Segment Open

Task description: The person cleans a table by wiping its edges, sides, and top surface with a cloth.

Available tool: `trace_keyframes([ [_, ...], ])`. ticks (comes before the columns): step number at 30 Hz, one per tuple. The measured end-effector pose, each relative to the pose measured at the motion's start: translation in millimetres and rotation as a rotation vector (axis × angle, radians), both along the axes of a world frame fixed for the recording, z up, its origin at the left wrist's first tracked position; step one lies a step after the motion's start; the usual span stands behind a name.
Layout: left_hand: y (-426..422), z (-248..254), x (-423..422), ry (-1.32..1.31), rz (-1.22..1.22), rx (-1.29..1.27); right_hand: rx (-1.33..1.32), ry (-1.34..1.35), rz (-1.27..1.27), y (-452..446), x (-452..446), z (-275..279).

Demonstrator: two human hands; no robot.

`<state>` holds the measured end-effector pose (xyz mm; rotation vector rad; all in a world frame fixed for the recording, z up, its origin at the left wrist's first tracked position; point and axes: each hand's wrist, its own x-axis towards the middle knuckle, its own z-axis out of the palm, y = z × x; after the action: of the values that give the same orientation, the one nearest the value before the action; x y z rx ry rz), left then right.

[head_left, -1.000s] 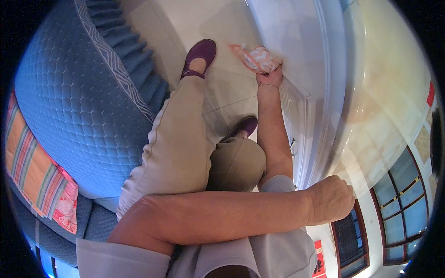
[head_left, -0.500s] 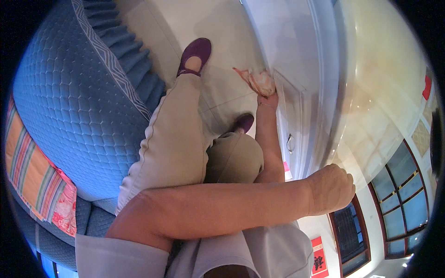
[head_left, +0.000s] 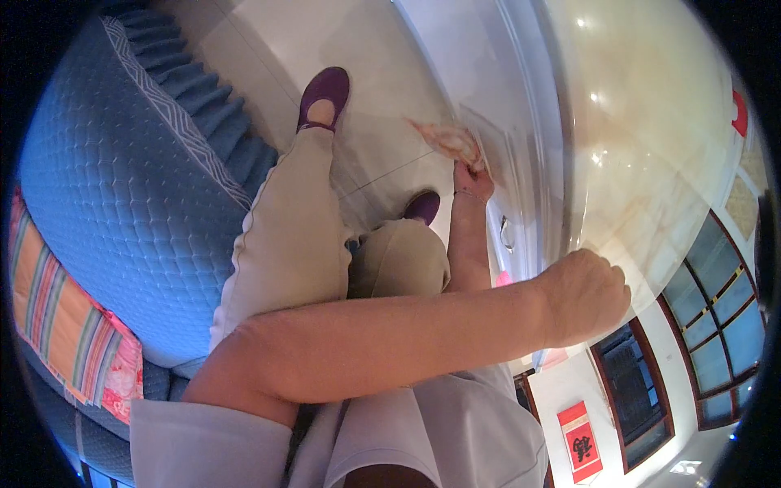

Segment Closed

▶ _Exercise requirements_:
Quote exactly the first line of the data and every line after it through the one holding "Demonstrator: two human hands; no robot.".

▶ _Your response_:
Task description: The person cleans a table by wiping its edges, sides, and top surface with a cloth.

Available tool: `trace_keyframes([ [_, ...], ])`. ticks (comes before the columns): step number at 30 Hz, one per tuple. The measured end-effector pose, each relative to the pose measured at the motion's start: translation in millimetres and rotation as a rotation vector (axis × angle, radians), both along the axes of a world frame fixed for the recording, z up, its origin at the left wrist's first tracked position; step one lies a step after the motion's start; the usual span stands behind a name.
Layout: left_hand: y (-426..422), z (-248..254), x (-423..422), ry (-1.32..1.31), rz (-1.22..1.22), rx (-1.29..1.27); right_hand: rx (-1.33..1.32), ry (-1.34..1.35), rz (-1.27..1.27), y (-452..446), x (-452..446), z (-275..279).

Demonstrator: two human hands; no robot.

The work on this exercise is now complete.